What the task asks
Find the string "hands" in the entries and copy each line that has it.

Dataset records
==================================================

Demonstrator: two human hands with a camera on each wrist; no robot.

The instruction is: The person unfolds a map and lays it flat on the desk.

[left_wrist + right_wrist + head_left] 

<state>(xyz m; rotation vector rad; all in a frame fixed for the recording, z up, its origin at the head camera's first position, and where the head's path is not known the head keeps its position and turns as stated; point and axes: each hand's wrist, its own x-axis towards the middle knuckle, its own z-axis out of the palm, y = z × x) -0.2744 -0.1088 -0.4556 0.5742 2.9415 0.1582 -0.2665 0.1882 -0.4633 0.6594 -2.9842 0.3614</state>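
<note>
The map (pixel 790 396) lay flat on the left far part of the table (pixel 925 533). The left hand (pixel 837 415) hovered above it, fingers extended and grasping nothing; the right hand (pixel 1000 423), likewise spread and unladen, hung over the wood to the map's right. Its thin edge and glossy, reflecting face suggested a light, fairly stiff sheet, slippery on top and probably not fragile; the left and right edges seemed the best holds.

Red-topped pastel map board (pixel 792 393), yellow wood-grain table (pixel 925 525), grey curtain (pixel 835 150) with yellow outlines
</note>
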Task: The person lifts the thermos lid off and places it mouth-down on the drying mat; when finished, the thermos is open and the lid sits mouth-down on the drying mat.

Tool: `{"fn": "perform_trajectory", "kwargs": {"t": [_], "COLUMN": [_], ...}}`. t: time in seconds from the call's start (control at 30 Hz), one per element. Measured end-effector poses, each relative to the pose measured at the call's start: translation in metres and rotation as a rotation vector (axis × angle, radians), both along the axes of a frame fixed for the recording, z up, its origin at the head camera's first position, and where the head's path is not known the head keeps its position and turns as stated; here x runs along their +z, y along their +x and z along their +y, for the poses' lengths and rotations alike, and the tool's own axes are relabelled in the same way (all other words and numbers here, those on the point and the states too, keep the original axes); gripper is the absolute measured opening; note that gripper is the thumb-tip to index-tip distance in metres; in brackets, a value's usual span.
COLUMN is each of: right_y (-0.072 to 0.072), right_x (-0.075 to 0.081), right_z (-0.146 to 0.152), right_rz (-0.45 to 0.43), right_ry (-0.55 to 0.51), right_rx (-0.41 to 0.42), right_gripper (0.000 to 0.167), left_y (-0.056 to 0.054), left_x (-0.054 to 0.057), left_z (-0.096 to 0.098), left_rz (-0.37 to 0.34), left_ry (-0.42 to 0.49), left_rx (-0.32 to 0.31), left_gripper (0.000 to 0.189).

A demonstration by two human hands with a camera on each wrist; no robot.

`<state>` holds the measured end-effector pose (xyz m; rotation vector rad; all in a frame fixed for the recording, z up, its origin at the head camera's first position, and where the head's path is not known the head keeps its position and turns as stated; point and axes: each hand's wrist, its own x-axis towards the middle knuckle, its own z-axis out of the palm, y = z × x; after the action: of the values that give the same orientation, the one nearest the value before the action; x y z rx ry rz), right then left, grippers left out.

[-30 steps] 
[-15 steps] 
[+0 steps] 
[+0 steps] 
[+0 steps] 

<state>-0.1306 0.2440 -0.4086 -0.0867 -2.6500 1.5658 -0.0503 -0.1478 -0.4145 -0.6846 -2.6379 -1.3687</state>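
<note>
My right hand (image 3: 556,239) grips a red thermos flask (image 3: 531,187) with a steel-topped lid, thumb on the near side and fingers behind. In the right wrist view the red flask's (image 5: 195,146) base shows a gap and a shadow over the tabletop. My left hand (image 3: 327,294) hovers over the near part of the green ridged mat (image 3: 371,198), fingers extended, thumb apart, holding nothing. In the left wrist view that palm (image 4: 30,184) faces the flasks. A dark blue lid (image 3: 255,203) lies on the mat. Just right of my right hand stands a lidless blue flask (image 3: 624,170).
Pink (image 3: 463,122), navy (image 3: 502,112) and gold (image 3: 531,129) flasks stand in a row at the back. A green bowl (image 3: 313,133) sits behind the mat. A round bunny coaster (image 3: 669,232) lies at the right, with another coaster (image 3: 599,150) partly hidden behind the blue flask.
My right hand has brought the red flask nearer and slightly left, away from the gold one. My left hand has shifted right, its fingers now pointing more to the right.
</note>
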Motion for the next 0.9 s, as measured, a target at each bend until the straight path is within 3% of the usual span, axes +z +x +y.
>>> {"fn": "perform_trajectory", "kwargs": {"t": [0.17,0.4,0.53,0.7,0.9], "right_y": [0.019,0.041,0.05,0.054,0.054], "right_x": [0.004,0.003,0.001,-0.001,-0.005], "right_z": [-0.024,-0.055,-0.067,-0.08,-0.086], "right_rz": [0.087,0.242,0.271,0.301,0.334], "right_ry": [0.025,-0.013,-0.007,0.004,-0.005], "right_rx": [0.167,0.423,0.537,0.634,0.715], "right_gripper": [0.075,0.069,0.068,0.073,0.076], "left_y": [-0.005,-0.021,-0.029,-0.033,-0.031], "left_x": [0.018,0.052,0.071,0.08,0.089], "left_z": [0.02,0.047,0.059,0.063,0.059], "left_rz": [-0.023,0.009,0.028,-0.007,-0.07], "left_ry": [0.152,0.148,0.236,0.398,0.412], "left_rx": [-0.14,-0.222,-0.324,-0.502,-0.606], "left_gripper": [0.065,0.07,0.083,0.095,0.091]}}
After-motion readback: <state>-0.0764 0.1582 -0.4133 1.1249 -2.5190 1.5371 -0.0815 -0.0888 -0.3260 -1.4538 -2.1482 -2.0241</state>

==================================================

Answer to this exercise
Demonstrator: two human hands with a camera on each wrist; no robot.
A demonstration by two human hands with a camera on each wrist; no robot.

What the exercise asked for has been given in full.